The launch vehicle returned to the base after undocking from the ship at an altitude of 70 km

The fifth launch of Starship, the spacecraft that SpaceX plans to use for the next lunar and Martian missions, was a success. For the first time, the first stage maxi rocket returned to the launch pad located in Boca Chica, Texas. An hour after launch, Starship landed in the Indian Ocean.

The launch vehicle called Super Heavy, equipped with 33 engines powered by liquid oxygen and liquid methane, separated from the second stage at an altitude of 70 kilometers above sea level, where it began its return to Earth. Restarting the engines helped slow the 71-meter-long carrier’s descent, bringing it precisely into the mechanical arms of the launch base.
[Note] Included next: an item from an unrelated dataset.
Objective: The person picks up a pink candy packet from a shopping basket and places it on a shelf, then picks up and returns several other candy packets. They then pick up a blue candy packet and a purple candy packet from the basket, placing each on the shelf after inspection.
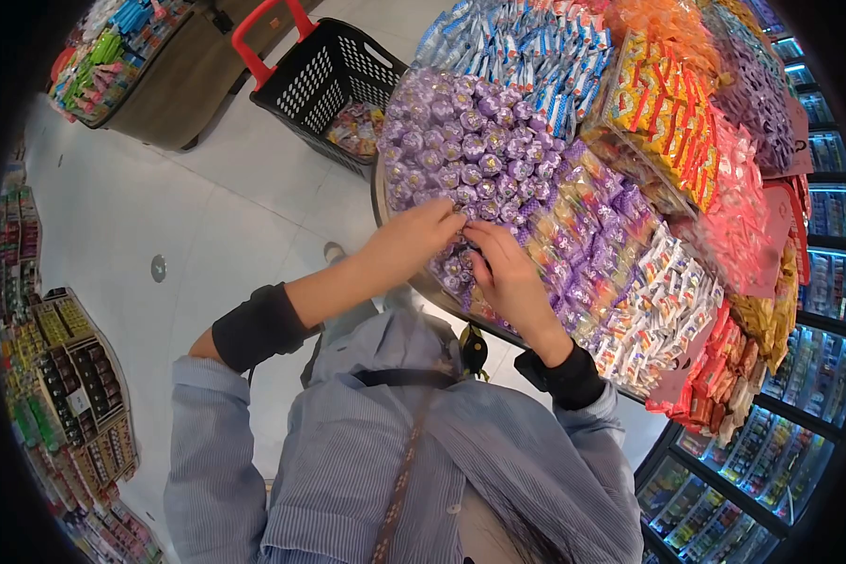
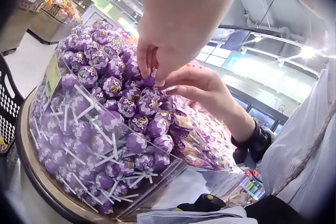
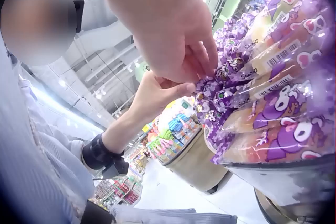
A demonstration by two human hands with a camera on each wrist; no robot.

The fourth Starship mission ended with a vertical landing of the launch vehicle at sea. This time, the mechanical arm system that essentially holds the rocket in place during the guided descent phase was tested.

The importance of rocket recovery is fundamental to reducing the cost of space missions in the medium to long term. Project Starship was designed by SpaceX to get people and goods into space. The first goal is to return humans to the Moon and then even to Mars, the latter being clearly unrealistic, at least in the short to medium term, but something Elon Musk, the founder of SpaceX, keeps talking about.